Assigned task: Once the line containing "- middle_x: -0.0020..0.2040" is found in the entries below, reproduce it and every line after it, stopping at and including the line containing "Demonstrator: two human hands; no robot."; reproduce nothing else, and keep each line exact.

[Data records]
[Start of section]

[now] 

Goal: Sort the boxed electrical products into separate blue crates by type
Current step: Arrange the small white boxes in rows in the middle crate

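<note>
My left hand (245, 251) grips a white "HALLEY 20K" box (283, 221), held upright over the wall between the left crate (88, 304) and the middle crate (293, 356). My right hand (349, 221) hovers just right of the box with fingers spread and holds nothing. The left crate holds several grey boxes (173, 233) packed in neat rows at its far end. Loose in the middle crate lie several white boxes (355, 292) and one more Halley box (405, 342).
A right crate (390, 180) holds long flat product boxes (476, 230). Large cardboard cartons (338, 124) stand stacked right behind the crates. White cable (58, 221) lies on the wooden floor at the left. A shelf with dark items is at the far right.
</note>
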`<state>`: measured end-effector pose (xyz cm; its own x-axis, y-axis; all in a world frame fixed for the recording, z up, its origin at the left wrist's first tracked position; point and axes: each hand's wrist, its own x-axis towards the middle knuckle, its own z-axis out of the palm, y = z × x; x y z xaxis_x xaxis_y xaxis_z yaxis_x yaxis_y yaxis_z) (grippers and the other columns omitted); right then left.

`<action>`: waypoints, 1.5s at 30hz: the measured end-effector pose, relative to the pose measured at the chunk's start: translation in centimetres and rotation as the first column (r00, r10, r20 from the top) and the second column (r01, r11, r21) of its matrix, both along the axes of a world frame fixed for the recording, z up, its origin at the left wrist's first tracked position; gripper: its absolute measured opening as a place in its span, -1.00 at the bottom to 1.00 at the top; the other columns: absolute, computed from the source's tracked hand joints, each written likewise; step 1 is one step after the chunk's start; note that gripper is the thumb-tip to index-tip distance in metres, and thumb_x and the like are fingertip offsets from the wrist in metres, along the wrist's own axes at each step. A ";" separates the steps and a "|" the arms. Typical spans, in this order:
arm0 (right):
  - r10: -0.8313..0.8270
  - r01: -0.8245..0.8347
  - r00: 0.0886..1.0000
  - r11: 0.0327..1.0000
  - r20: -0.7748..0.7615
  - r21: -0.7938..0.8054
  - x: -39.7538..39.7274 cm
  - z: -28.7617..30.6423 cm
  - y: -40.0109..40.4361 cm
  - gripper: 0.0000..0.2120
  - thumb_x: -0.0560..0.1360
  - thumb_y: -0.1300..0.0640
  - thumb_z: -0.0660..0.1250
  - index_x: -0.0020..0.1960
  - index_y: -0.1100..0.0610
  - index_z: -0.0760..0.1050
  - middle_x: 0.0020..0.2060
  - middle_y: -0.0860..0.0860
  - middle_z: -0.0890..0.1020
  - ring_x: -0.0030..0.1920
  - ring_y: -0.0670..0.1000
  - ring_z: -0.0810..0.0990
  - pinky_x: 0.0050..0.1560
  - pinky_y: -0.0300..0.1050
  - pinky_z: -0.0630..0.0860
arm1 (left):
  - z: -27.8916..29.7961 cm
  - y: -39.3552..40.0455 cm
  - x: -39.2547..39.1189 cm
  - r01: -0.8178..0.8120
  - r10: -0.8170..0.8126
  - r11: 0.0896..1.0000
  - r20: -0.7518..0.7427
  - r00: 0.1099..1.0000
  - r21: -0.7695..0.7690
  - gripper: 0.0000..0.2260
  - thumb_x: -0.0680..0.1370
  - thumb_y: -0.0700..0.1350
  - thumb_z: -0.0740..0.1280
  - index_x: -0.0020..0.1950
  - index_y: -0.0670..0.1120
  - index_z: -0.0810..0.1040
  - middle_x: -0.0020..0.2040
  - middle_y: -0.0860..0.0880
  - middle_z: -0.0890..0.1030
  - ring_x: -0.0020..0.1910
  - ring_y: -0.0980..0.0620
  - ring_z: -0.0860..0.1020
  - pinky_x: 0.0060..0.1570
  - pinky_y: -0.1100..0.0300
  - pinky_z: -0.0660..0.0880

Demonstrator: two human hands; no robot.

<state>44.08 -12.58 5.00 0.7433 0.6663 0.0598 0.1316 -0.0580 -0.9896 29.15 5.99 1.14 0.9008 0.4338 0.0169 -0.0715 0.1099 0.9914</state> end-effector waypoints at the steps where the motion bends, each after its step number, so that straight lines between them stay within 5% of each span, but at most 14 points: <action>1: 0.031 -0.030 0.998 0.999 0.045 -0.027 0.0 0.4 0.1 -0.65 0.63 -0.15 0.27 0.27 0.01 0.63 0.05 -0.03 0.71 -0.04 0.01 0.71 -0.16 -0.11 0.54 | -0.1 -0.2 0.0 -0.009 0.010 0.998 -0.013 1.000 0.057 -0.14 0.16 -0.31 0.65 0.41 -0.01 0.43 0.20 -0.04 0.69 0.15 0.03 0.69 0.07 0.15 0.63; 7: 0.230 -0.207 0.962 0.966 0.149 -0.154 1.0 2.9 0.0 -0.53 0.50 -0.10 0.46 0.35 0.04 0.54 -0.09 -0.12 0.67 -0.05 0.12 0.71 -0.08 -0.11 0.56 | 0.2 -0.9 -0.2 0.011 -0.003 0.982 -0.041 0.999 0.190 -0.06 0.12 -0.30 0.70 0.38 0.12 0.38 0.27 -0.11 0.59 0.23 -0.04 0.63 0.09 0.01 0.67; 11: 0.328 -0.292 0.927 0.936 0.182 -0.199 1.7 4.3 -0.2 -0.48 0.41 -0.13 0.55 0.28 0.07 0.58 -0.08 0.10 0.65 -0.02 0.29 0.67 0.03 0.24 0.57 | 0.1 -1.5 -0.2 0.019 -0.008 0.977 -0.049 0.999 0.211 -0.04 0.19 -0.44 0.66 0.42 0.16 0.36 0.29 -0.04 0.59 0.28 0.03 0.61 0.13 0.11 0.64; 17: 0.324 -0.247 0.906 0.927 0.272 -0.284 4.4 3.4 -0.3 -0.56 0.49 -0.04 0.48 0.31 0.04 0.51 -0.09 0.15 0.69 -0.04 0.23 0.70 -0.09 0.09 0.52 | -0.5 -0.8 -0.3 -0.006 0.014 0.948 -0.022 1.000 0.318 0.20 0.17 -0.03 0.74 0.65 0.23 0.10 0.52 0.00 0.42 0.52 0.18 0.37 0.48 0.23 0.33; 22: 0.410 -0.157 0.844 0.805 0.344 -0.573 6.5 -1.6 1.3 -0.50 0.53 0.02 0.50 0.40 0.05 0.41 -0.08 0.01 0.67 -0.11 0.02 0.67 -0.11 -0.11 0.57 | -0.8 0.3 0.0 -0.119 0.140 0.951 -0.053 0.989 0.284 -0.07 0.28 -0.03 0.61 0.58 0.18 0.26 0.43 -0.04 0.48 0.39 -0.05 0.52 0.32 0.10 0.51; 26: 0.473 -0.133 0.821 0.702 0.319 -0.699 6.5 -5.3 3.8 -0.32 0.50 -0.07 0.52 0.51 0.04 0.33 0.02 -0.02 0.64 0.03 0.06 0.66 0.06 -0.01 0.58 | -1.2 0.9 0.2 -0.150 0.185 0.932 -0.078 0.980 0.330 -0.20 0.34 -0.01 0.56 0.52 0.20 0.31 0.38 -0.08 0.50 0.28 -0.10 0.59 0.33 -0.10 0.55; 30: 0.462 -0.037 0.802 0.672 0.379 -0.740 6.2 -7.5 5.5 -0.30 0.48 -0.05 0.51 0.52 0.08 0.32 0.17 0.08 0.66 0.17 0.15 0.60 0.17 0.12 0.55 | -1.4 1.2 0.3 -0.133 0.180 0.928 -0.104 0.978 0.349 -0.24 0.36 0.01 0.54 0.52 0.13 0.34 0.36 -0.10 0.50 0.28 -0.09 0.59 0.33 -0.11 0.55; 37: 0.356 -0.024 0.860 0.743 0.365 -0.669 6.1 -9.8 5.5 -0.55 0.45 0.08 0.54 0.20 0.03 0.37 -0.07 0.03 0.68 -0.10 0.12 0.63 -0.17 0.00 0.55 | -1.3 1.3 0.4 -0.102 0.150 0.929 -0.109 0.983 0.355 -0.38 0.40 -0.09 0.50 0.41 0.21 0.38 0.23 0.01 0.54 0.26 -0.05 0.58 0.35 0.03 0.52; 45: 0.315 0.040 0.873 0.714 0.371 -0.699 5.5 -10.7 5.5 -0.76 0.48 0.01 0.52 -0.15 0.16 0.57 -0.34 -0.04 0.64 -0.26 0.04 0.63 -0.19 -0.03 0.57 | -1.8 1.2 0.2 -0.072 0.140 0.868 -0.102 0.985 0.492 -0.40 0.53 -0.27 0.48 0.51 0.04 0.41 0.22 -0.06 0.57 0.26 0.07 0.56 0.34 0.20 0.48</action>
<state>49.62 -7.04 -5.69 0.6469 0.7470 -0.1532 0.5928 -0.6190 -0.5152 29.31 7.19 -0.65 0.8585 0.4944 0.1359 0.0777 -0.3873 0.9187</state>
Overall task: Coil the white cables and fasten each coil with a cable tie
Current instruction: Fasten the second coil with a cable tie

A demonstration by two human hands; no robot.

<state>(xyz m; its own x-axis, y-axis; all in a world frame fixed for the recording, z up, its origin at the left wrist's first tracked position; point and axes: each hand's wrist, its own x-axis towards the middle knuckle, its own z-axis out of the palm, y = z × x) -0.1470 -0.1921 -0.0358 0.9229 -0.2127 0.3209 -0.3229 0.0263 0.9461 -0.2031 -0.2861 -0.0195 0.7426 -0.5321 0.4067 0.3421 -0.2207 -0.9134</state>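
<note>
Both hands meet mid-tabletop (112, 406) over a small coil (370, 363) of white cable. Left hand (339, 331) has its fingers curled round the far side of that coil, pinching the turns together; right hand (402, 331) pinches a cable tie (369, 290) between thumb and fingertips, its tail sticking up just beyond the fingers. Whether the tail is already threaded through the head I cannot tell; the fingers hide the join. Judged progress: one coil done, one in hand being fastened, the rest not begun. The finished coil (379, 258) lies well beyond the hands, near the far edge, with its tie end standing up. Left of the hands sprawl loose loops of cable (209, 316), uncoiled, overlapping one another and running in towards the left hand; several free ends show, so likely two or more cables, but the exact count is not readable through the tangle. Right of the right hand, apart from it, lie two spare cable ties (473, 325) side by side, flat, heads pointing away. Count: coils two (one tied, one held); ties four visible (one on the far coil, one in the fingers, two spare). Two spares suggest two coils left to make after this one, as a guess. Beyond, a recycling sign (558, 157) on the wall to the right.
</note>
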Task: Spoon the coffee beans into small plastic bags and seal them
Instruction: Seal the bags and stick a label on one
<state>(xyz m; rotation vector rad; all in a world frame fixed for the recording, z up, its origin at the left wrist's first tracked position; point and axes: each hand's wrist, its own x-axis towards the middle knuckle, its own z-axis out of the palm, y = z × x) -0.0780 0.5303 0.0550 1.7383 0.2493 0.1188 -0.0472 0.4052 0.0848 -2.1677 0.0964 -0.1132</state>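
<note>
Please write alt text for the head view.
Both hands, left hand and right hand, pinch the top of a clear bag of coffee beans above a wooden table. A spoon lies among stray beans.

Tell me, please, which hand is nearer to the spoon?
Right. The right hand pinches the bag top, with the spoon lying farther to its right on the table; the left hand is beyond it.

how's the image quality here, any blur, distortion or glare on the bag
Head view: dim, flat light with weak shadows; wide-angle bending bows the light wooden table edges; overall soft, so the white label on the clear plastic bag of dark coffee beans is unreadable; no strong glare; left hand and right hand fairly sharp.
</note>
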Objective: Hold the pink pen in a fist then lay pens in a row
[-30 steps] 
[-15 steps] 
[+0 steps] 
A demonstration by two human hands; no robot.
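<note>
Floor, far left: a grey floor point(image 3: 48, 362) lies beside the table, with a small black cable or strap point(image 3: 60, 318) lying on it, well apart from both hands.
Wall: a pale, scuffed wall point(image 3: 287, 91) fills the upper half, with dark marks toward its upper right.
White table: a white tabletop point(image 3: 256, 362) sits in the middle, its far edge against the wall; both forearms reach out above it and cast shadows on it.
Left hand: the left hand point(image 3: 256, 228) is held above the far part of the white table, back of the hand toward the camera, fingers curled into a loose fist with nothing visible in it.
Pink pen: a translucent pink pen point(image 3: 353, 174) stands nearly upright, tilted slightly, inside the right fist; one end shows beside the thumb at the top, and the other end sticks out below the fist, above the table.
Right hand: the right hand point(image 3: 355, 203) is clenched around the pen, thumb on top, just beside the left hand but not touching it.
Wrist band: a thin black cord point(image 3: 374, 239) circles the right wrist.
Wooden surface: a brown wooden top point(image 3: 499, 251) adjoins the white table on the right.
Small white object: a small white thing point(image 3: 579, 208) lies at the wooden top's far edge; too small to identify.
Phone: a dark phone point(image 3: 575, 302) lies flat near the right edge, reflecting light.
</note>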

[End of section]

Response to this task:
  - middle_x: -0.0020..0.2040
  - middle_y: -0.0860..0.0880
  - middle_z: -0.0890..0.1030
  - ring_x: -0.0020..0.1910
  - ring_y: -0.0980..0.0620
  - ring_z: -0.0860..0.1020
  - pinky_x: 0.0060..0.1570
  - pinky_y: -0.1100..0.0300
  - pinky_z: -0.0660..0.0880

Demonstrator: two human hands; no robot.

Above is the complete output.